I do not understaaaaaaaaaaaand
can someone explain this to me ? I am so confused
She doesn't think she's done anything wrong until hindsight, and can just call herself "Evil" as enough to justify her current behaviors. She then claims she's undergoing transformation like... the very next day, and delusionally tunes out a lot of what's going on around her as to not risk her ego narrative.
Seriously, check her post history.

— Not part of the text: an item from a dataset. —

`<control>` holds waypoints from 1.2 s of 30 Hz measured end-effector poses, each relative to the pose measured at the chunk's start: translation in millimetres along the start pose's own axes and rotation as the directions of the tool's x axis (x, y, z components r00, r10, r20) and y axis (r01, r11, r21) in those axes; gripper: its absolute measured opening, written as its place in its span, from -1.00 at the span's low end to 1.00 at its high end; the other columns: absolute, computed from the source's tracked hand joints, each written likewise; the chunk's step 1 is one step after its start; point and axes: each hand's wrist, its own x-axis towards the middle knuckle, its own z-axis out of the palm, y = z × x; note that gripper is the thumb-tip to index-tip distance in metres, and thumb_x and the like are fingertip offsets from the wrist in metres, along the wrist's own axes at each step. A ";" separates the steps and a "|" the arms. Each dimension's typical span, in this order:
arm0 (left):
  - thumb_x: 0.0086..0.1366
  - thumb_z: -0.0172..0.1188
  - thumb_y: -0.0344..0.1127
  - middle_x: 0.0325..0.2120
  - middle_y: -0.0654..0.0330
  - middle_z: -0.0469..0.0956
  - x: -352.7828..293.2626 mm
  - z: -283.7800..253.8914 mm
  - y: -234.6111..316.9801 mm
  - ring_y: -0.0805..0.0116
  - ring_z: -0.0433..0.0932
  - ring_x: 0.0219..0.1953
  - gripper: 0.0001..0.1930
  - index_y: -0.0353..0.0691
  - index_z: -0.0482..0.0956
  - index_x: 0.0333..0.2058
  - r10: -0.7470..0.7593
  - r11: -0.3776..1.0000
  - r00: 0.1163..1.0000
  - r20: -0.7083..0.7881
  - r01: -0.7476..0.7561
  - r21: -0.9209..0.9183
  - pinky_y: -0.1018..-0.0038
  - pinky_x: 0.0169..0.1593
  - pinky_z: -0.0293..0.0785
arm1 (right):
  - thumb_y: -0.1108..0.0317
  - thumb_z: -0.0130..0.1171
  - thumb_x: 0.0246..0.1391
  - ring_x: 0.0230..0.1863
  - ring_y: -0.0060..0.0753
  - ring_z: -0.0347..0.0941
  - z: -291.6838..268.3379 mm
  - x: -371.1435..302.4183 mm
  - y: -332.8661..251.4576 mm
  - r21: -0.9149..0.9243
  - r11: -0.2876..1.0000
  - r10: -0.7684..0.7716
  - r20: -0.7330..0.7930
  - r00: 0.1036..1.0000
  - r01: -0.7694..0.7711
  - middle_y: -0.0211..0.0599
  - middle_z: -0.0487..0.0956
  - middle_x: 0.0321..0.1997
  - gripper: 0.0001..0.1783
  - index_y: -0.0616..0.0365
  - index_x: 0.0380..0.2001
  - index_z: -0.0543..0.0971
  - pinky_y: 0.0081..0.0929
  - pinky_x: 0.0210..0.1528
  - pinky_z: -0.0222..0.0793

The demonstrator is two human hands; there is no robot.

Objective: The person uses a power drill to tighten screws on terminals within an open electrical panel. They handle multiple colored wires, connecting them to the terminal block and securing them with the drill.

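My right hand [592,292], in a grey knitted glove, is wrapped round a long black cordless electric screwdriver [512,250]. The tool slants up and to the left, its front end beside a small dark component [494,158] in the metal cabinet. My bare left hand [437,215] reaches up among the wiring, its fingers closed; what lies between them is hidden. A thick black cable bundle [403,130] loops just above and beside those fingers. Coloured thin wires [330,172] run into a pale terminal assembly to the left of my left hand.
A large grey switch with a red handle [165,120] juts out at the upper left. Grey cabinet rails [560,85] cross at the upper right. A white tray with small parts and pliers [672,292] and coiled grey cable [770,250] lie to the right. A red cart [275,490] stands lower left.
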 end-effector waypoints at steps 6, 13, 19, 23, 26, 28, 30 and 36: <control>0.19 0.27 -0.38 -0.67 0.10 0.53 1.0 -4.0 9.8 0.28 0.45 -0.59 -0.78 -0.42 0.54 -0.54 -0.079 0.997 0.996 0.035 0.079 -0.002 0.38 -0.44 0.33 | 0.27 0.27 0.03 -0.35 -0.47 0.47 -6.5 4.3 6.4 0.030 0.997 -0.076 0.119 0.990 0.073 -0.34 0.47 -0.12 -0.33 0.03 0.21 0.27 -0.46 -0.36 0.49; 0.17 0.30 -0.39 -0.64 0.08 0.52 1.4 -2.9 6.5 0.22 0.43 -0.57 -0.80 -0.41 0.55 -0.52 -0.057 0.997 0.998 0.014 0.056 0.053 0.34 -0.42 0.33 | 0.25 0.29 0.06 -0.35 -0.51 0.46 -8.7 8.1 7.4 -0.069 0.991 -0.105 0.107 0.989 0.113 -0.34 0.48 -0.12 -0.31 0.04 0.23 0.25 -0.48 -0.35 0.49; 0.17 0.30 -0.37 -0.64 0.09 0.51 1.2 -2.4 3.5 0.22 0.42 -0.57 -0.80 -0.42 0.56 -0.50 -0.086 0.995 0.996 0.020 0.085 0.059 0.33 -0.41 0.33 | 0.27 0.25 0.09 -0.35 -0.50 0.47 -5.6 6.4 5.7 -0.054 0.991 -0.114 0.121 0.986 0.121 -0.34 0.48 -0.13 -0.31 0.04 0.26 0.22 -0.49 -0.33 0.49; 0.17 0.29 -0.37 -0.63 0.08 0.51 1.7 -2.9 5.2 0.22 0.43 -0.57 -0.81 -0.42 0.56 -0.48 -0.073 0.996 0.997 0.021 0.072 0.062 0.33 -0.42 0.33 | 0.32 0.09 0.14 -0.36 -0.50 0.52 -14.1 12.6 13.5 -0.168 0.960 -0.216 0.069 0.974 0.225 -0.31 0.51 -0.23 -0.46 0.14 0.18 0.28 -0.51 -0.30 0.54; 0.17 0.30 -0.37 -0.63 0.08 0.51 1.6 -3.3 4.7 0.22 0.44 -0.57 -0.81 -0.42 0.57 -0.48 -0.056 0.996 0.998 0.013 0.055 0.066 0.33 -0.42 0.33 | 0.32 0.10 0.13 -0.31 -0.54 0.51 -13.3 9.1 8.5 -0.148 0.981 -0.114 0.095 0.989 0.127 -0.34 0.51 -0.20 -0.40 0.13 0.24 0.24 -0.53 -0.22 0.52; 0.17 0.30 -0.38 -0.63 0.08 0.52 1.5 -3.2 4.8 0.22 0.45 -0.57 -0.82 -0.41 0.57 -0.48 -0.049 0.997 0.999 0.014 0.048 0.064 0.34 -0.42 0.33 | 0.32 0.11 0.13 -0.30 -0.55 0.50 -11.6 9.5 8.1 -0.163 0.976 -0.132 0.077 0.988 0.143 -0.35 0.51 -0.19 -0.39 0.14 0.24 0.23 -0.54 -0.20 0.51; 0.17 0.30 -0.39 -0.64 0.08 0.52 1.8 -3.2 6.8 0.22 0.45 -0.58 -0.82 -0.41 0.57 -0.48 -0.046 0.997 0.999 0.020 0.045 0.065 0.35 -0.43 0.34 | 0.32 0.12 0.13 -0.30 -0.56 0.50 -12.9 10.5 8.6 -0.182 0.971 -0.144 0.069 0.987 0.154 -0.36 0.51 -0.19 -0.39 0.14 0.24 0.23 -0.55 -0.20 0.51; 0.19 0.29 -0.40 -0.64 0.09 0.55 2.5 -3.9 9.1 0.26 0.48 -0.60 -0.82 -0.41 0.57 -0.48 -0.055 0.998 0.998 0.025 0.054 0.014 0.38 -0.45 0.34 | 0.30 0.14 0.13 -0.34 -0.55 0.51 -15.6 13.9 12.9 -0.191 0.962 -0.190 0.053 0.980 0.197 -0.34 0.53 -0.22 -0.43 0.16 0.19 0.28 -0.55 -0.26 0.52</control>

She's physically attacked multiple people from this website and otherwise has no self control at all, airing out her thoughts over her deceptions only to later claim she'd never do these things. She pours drinks down her throat like someone dying of dehydration, and makes no effort to manage it until her funds run dry.
You at least try, even if it's a bit misguided. She just thinks by default she'll do fine as long as she has the right people with her, allowing her impressions to change in the name of power. Her recollection of the past is far from lucid, she's probably even still trying to get ahold of Jim or some shit now.
You have some real issues if you think this is really who I am 🤣 I don’t even drink anymore at all. Where have you been? Also, I literally made a thread about how I don’t want Jim in my country and you think I’d try to contact him? This says more about your delusions than anything I have done. You obviously don’t pay any attention to me except when I am ranting about what’s on my mind and no I’d never do the things I think about doing. That’s the self control part. I literally write stream of consciousness style here because this is more like where I store my thoughts and not a place to put up a front. I don’t care what you think because you obviously don’t even think or read before you write about someone. Literally everything you said was wrong. It’s pathetic how little you know about me even though I spell it out for you. I’ve only ever hit anyone when I was drunk and again, I quit drinking seven months ago. Where have you been, seriously?
This isn't unique to CS.
Most Christian's are insufferable assholes using a cheap, low-effort substitute for actual moral integrity.
I grew up surrounded by hyper-religious evangelical types and by and large, they were pieces of shit.
Dude, I do everything I can to help people. What do you do?
I do a lot to change. I am actively looking for a husband so the sex I have is not sinful sex. That’s a step I’m taking. I’m also taking medicine to stop being suicidal. It’s not my fault it doesn’t work.
Always excuses with you.
Not an excuse. Just reality.
.
This isn't unique to CS.
Most Christian's are insufferable assholes using a cheap, low-effort substitute for actual moral integrity.
I grew up surrounded by hyper-religious evangelical types and by and large, they were pieces of shit.
Dude, I do everything I can to help people. What do you do?
Probably nothing. But I don't pretend to be a good person lol
She just wants to believe that God's behind her, and will say whatever it takes while enacting Satan's wishes.
Just check her post history and you'll see miles of contradictions.
Bitch you are not even a Christian yourself
She just wants to believe that God's behind her, and will say whatever it takes while enacting Satan's wishes.
Just check her post history and you'll see miles of contradictions.Bitch you are not even a Christian yourself
What does that have to do with anything?